Generally, vitamin D is well tolerated. Side effects are rare but possible, especially when too much is taken

Vitamin D intoxication can cause

  • Hypertension
  • Dry mouth
  • Decreased libido
  • Osteoporosis
  • Eye problems like calcific conjunctivitis and photophobia
  • Psychosis
  • Hypercalcemia

Drug interactions

Many potential interactions exist. Some interactions are as follows:

  • Atorvastatin: Vitamin D may reduce the absorption of atorvastatin
  • CYP3A4 substrates: Vitamin D may induce CYP3A4 enzymes
  • Digoxin: Vitamin D in high doses may increase the risk of arrhythmias
  • Calcium: vitamin D increased the absorption of calcium
  • Carbamazepine, corticosteroids, phenobarbital, phenytoin and more drugs: may reduce blood levels of vitamin D


  1. Seyedi M, Gholami F, Samadi M, Djalali M, Effatpanah M, Yekaninejad MS, Hashemi R, Abdolahi M, Chamari M, Honarvar NM. The Effect of Vitamin D3 Supplementation on Serum BDNF, Dopamine, and Serotonin in Children with Attention-Deficit/Hyperactivity Disorder.
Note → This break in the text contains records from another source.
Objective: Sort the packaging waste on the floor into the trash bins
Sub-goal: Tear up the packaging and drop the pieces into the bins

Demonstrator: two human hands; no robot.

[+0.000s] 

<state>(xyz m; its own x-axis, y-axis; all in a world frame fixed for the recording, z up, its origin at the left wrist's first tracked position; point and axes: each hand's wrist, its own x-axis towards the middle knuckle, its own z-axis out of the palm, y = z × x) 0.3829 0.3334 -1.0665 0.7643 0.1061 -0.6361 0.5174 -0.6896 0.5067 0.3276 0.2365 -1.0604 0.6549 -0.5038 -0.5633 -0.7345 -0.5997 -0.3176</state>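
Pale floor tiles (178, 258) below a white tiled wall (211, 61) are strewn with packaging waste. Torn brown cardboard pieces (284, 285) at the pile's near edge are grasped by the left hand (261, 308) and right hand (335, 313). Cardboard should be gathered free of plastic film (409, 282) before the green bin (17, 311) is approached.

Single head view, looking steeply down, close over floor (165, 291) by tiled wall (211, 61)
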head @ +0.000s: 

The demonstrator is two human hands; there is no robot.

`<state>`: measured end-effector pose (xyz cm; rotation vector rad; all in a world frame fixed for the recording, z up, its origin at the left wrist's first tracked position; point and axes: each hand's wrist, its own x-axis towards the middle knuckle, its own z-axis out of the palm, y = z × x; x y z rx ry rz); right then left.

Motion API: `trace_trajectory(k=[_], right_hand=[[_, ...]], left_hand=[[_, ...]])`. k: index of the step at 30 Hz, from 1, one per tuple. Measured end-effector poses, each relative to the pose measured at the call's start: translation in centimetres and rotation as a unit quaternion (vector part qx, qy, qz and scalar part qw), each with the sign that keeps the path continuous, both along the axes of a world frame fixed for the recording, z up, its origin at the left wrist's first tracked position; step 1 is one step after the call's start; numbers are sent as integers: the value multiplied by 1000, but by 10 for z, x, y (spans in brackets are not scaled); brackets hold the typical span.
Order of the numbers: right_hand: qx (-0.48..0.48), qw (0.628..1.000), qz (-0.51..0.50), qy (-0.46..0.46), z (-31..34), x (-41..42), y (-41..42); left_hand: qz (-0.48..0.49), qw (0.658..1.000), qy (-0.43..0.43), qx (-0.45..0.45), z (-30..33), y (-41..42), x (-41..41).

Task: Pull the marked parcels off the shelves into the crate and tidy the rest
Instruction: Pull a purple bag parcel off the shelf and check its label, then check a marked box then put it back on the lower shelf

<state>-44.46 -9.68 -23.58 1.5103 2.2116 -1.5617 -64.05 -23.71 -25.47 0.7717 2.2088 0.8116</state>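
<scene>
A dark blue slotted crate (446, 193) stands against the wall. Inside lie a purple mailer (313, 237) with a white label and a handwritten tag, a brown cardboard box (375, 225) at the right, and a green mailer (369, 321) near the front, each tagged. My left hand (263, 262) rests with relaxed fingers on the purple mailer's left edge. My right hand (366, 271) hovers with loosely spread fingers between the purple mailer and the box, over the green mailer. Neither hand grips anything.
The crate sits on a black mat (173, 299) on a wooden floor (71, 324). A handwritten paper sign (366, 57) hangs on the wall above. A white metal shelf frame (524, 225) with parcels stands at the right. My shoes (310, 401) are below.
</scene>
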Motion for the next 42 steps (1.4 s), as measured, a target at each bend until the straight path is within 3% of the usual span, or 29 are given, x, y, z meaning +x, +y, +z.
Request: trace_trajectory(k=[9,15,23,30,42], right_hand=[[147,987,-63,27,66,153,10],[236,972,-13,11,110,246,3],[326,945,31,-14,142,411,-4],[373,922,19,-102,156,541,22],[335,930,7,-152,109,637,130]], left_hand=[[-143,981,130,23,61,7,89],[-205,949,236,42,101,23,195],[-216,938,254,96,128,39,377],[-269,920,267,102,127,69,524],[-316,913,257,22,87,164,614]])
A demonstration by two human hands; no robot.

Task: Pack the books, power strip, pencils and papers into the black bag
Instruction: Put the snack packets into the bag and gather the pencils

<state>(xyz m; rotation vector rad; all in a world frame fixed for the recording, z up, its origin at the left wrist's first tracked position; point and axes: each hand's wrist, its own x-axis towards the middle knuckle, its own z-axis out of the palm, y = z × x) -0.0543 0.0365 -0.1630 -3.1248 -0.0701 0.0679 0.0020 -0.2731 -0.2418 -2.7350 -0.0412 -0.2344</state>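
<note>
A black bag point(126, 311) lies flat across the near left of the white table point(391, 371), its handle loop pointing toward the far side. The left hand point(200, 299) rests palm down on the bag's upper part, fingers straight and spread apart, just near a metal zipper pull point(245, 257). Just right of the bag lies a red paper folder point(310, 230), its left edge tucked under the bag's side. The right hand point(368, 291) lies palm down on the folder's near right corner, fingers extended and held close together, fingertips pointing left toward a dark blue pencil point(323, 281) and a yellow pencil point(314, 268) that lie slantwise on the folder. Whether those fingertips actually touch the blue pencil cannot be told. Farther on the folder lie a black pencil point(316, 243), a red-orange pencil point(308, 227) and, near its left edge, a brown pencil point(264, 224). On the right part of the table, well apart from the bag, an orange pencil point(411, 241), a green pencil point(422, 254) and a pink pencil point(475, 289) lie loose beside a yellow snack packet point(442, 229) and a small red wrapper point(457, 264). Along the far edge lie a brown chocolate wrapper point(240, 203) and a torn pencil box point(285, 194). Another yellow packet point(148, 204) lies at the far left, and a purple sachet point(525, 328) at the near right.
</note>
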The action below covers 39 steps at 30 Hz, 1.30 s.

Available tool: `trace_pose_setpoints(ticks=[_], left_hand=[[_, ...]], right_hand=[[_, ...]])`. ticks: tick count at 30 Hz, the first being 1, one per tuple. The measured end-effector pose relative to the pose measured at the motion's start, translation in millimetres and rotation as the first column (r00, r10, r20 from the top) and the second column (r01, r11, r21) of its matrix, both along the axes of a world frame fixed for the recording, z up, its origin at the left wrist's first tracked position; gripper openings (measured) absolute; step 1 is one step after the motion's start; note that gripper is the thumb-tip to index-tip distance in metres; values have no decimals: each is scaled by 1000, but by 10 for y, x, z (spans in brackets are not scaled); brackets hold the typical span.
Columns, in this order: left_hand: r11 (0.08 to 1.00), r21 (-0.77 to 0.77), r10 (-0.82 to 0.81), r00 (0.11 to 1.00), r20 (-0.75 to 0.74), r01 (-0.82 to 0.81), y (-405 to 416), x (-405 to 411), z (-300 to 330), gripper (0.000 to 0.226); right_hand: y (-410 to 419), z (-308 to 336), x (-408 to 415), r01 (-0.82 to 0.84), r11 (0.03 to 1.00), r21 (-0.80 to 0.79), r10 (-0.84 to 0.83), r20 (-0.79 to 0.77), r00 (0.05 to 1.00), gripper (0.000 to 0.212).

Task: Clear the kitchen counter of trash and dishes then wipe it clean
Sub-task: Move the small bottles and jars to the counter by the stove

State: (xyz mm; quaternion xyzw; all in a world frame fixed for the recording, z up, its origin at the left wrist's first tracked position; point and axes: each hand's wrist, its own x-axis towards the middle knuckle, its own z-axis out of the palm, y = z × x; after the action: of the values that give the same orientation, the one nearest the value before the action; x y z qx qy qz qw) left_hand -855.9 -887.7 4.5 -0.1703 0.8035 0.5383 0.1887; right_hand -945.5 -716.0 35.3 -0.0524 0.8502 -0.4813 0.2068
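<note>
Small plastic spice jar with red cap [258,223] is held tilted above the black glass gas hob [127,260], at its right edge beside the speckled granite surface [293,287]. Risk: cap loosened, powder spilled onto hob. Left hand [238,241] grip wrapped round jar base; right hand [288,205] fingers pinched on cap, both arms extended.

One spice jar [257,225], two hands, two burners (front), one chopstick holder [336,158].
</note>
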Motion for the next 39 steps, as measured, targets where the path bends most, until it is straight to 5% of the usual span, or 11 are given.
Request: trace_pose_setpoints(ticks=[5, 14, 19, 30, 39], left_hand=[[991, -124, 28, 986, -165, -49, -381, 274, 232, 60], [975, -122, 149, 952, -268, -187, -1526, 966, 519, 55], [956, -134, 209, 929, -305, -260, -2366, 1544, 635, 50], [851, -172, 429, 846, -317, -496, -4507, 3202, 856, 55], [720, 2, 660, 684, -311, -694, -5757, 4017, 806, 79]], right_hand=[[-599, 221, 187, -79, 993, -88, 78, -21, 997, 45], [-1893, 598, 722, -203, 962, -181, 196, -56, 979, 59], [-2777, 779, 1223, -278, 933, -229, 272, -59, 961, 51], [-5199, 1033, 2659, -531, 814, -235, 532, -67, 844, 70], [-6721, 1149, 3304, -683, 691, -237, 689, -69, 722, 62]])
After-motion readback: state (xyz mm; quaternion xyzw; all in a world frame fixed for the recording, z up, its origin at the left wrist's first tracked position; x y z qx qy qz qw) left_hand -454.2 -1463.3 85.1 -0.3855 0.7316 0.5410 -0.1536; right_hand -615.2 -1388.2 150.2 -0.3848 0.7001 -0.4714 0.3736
CNS Neurol Disord Drug Targets. 2019;18(6):496-501. doi: 10.2174/1871527318666190703103709. PMID: 31269890.
  2. Anglin RE, Samaan Z, Walter SD, McDonald SD. Vitamin D deficiency and depression in adults: systematic review and meta-analysis. Br J Psychiatry. 2013 Feb;202:100-7. doi: 10.1192/bjp.bp.111.106666. PMID: 23377209.
  3. Vellekkatt F, Menon V. Efficacy of vitamin D supplementation in major depression: A meta-analysis of randomized controlled trials. J Postgrad Med. 2019;65(2):74-80. doi:10.4103/jpgm.JPGM_571_17.
  4. Spedding S. Vitamin D and depression: a systematic review and meta-analysis comparing studies with and without biological flaws. Nutrients. 2014;6(4):1501-1518. Published 2014 Apr 11. doi:10.3390/nu6041501.
  5. Okereke OI, Reynolds CF, Mischoulon D, et al. Effect of Long-term Vitamin D3 Supplementation vs Placebo on Risk of Depression or Clinically Relevant Depressive Symptoms and on Change in Mood Scores: A Randomized Clinical Trial. JAMA. 2020;324(5):471–480. doi:10.1001/jama.2020.10224.